Previous studies demonstrated the protective effects of estrogen administration in models of cardiovascular disease. However, there is a discrepancy between these data and those from the recent clinical trials with hormone replacement therapy in menopausal women. One possible explanation for the divergent results is the addition of progestin to the hormone regimen in the Women's Health Initiative and the Heart and Estrogen/Progestin Replacement Study trials. The aim of the present study was to examine the effects of a combination of 17 beta-estradiol (E-2, 20 mu g) and medroxyprogesterone acetate (MPA, 80 mu g) on infarct size in New Zealand White rabbits. Infarct size as a percentage of the area at risk was significantly reduced by administration of E2 30 min before induction of myocardial ischemia compared with vehicle (19.5 +/- 3.1 vs. 55.7 +/- 2.6%, P < 0.001). However, E-2 + MPA failed to elicit a reduction in infarct size (52.5 +/- 4.6%), and MPA had no effect (50.8 +/- 2.6%).
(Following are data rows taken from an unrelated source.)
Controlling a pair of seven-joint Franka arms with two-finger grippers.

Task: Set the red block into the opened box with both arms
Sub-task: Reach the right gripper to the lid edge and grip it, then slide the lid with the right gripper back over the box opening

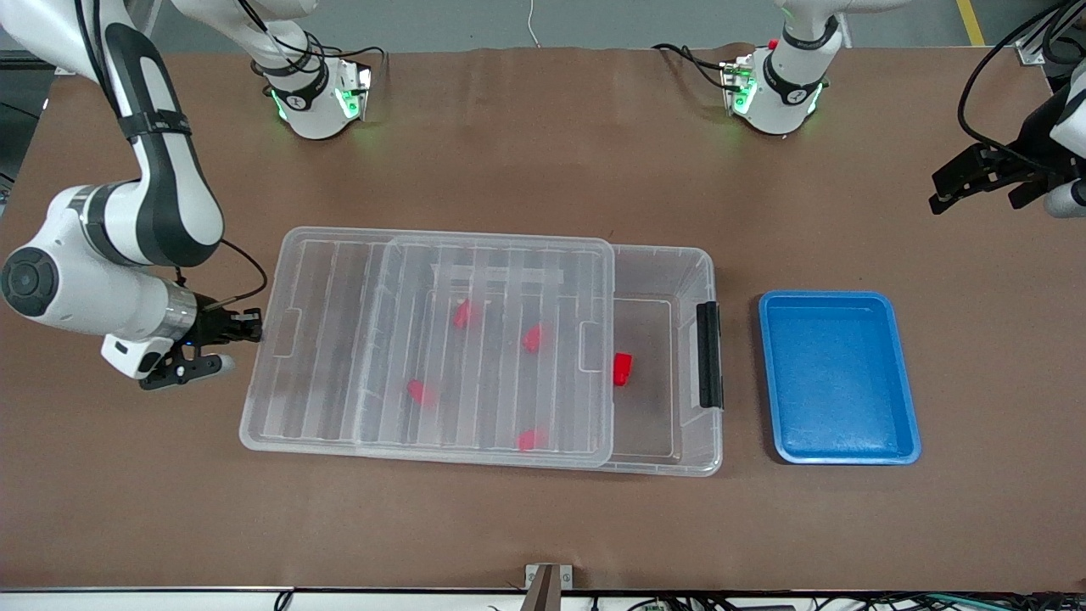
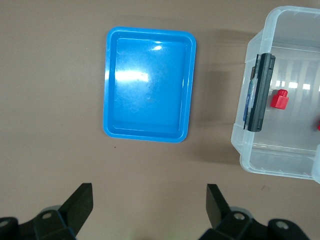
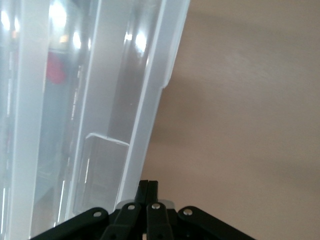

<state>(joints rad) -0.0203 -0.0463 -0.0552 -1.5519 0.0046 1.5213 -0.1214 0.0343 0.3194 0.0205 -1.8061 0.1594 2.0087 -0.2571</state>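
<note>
A: Which step was in hand?

B: Lid work, I'd judge. The right gripper sat low at mid-height of the frame's edge, fingers pinched together on nothing, tips against the short edge of the ribbed clear lid. The lid lay shifted toward the right arm's end of the table, leaving the large clear plastic box uncovered at its black clip.

A: And the small bright red plastic block?

B: Inside the box, in the uncovered part just beside the lid's edge. Five red blocks in all, four under the lid; one box, one lid, one empty blue plastic tray.

A: The left gripper?

B: Waiting in the frame's upper corner over bare table, fingers spread wide. With every block in, the next move probably called for a straight, level push on the lid
</note>
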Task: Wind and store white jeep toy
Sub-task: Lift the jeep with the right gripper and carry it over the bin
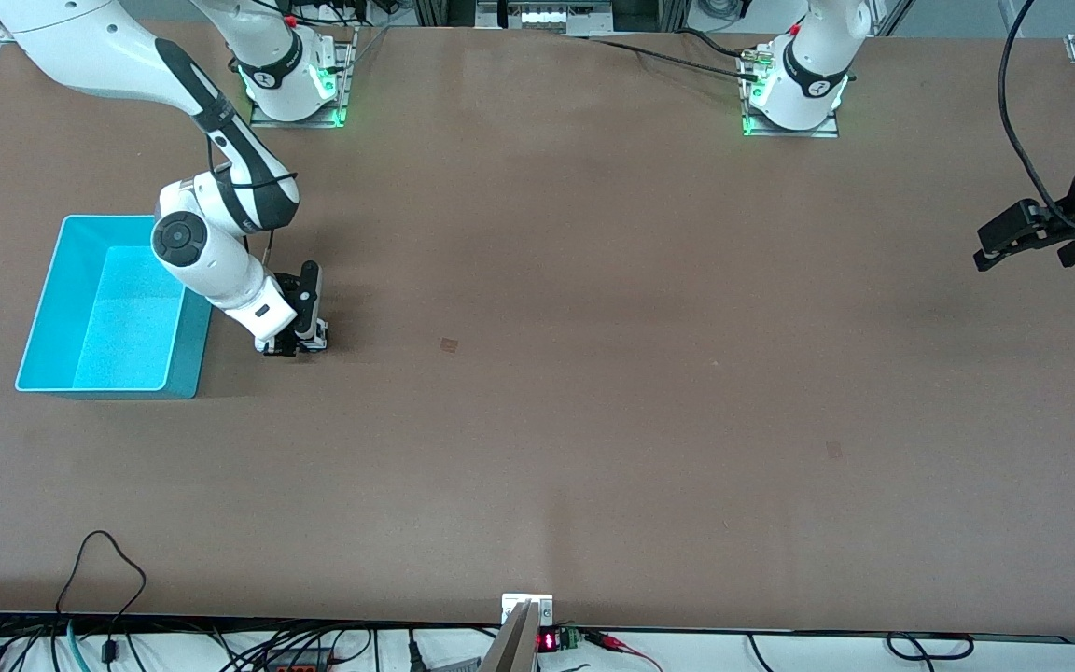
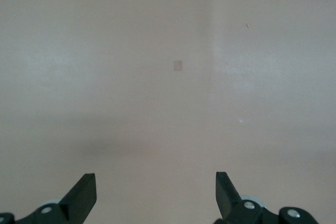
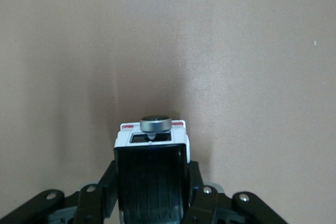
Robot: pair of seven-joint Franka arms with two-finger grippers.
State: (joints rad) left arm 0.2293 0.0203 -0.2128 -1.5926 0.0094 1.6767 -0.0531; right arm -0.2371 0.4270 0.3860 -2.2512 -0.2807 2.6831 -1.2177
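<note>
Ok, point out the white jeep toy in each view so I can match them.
Front view: white jeep toy sits on the table beside the turquoise bin, gripped by the right end effector.
Left wrist view: not in it.
Right wrist view: low centre, between the fingers.
Shared landmark: the right end effector.

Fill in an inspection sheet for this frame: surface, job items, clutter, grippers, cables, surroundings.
Surface: brown table, a few faint marks.
Job's things: white jeep toy on the table beside the turquoise bin, between the right gripper's jaws; bin holds nothing seen.
Clutter: nothing seen.
Grippers: right gripper shut on the jeep; left gripper open, waiting over the left arm's end of the table.
Cables: black loop at the table's near edge.
Surroundings: arm bases lit green.
</note>
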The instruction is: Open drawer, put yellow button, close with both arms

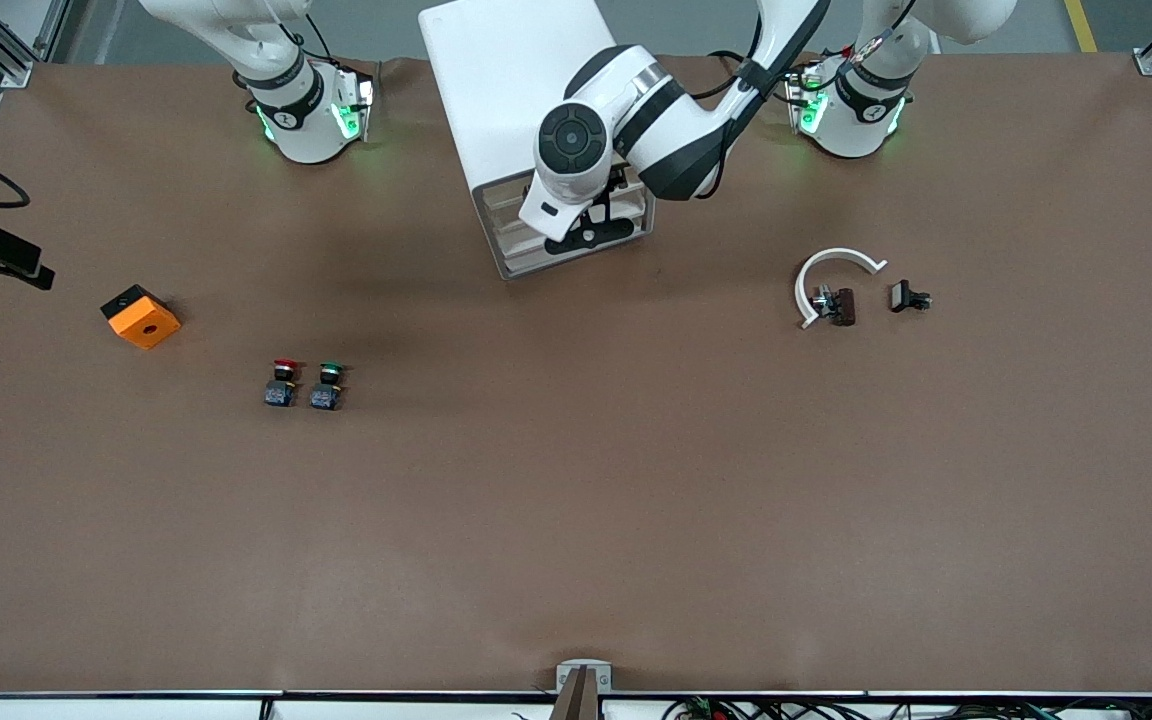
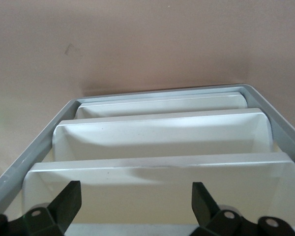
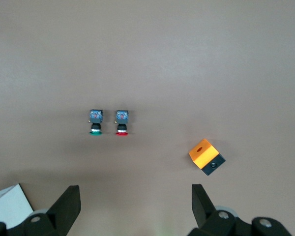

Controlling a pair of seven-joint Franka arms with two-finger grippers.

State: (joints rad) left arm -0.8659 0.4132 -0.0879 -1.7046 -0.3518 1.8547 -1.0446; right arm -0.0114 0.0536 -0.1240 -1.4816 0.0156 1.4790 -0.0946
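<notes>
While the left arm reaches over the white cabinet [image 1: 526, 120] in the front view, its left pincer [image 1: 591, 228] hangs at the cabinet's open face, which looks toward the front camera; the drawer fronts run across that face from one arm's end of the worktop [image 1: 576, 520] toward the other, so a drawer would travel toward the front camera. No yellow button shows anywhere; only a red-capped button [image 1: 281, 384] and a green-capped button [image 1: 327, 386] stand side by side toward the right arm's end, with an orange block [image 1: 141, 316] farther that way still, and a white curved piece [image 1: 831, 280] with small dark parts lies toward the left arm's end. The right arm's pincer is out of this view. Seen from the left wrist, the left pincer [image 2: 135, 199] is spread wide, its fingers [image 2: 69, 199] straddling the nearest cream drawer [image 2: 157, 169], not yet touching it. Judged from this, the drawer looks nearly closed, so the sound move is to square the fingers to its front lip and push or pull straight along its travel, without skewing. From the right wrist view, the right pincer [image 3: 135, 199] is likewise spread, empty, waiting high over the two buttons and block.
</notes>
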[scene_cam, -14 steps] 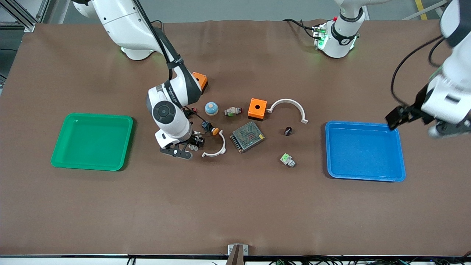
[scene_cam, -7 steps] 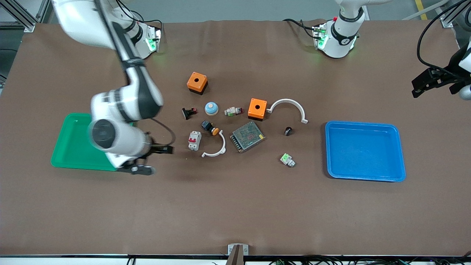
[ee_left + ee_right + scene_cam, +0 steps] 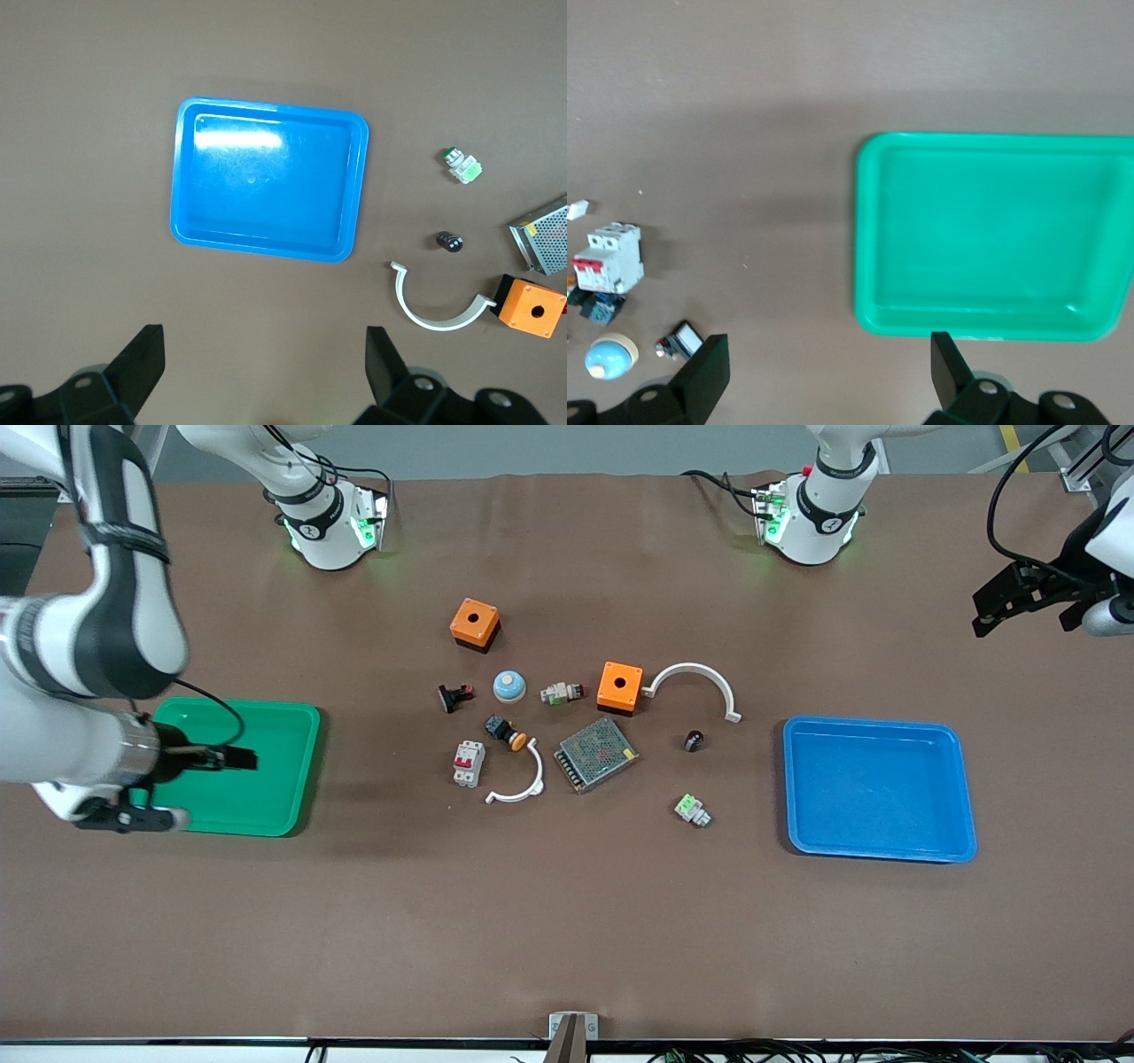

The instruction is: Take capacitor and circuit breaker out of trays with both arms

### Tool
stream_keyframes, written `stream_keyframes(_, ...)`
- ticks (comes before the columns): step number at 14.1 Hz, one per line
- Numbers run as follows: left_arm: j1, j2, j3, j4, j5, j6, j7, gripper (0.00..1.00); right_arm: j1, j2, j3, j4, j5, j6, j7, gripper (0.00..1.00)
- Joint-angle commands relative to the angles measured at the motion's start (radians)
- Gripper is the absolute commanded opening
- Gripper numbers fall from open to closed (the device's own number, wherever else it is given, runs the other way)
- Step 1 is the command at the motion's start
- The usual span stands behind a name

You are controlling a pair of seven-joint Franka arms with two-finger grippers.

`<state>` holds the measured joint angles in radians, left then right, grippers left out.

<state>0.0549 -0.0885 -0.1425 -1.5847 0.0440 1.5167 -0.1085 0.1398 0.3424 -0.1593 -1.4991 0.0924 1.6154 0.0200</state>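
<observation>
The breaker (image 3: 469, 763), a white block with red levers, lies on the table beside a white arc piece; it also shows in the right wrist view (image 3: 607, 258). The capacitor (image 3: 694, 740), a tiny black cylinder, lies between the mesh-covered box and the blue tray (image 3: 877, 724); it also shows in the left wrist view (image 3: 449, 241). My right gripper (image 3: 220, 788) is open and empty over the green tray (image 3: 221, 708), its own view (image 3: 829, 367) showing bare table between the fingers. My left gripper (image 3: 1019, 598) is open and empty (image 3: 264, 372), high over the table's edge at the left arm's end.
Two orange boxes (image 3: 475, 623) (image 3: 619, 685), two white arcs (image 3: 695, 684) (image 3: 518, 779), a mesh-covered box (image 3: 596, 754), a blue dome (image 3: 509, 685), white-and-green connectors (image 3: 692, 810) (image 3: 562, 692), an orange-capped button (image 3: 505, 732) and a black-and-red switch (image 3: 454, 696) crowd the middle.
My right gripper has swung from the breaker to over the green tray; the breaker stays on the table. My left gripper has moved from beside the blue tray toward the table's edge.
</observation>
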Motion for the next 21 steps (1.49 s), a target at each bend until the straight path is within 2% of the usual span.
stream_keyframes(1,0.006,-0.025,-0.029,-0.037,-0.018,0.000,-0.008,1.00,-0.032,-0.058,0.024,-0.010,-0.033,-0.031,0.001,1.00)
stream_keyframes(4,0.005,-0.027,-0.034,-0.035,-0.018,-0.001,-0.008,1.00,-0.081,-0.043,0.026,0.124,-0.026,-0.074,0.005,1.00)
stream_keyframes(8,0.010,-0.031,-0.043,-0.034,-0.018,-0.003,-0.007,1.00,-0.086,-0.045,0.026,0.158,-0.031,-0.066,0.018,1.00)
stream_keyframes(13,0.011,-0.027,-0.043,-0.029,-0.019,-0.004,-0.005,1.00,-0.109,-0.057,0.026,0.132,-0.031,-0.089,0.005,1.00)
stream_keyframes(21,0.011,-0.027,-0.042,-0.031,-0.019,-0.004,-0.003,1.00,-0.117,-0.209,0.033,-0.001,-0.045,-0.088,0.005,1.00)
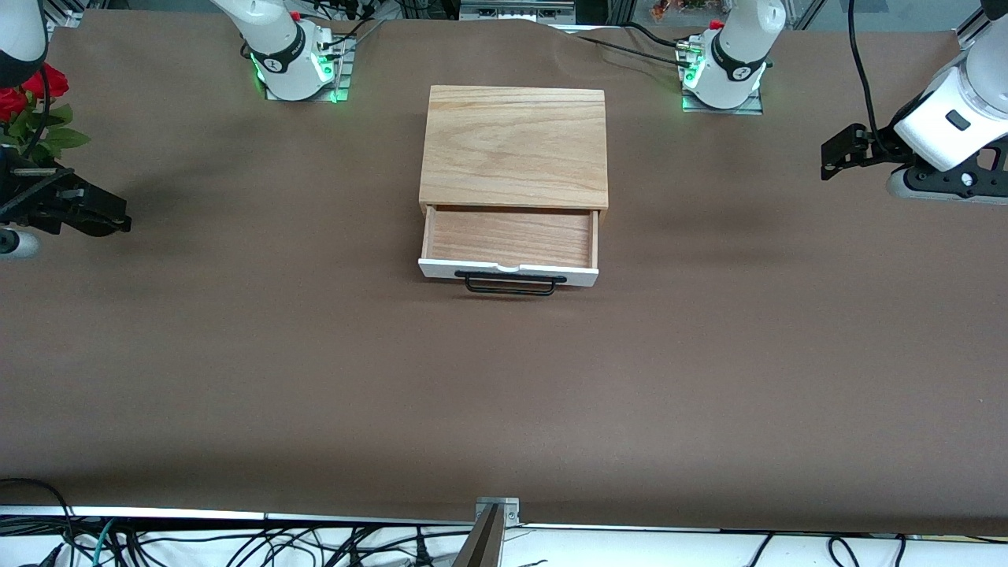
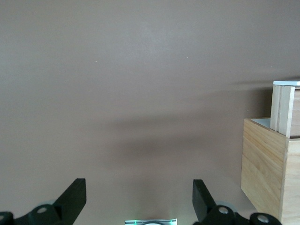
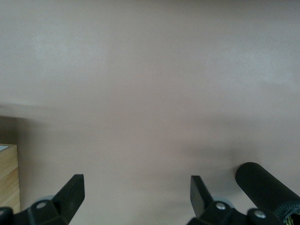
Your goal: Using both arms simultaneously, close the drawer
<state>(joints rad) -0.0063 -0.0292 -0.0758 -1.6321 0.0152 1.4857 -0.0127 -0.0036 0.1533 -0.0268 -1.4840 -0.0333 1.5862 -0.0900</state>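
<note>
The table (image 1: pixel 504 378) carries one landmark, the box (image 1: pixel 515 146), standing midway between the two arm bases. The drawer (image 1: pixel 509 238) is pulled out of the box toward the front camera, its wooden floor bare and its white front (image 1: pixel 508 272) facing that camera. The handle (image 1: pixel 510 283), a thin black bar, sits at the middle of that front.

The left arm (image 1: pixel 957 118) hangs over the table well apart from the box, toward its own end; the left gripper (image 2: pixel 138 199) is spread wide with nothing between its fingers. The right arm (image 1: pixel 20 39) hangs likewise at its end, and the right gripper (image 3: pixel 136 197) is also wide open and empty. Both arms wait, touching nothing. In the right wrist view a black ribbed cylinder (image 3: pixel 267 187) shows beside the gripper; what it is cannot be told.

The drawer looks stiff, light and empty, so it should slide with a modest push. The box also looks light and may skid rather than let the drawer go in. No grasp seems needed: the white front is the best contact, one gripper on each side of the handle, pushing evenly so the tray does not skew and jam.
</note>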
E-2 also reduced serum levels of cardiac troponin I, immune complex deposition in myocardial tissue, activation of the complement system, and lipid peroxidation. All these effects were reversed by MPA. The results suggest that MPA antagonizes the infarct-sparing effects of E-2, possibly through modulation of the immune response after ischemia and reperfusion.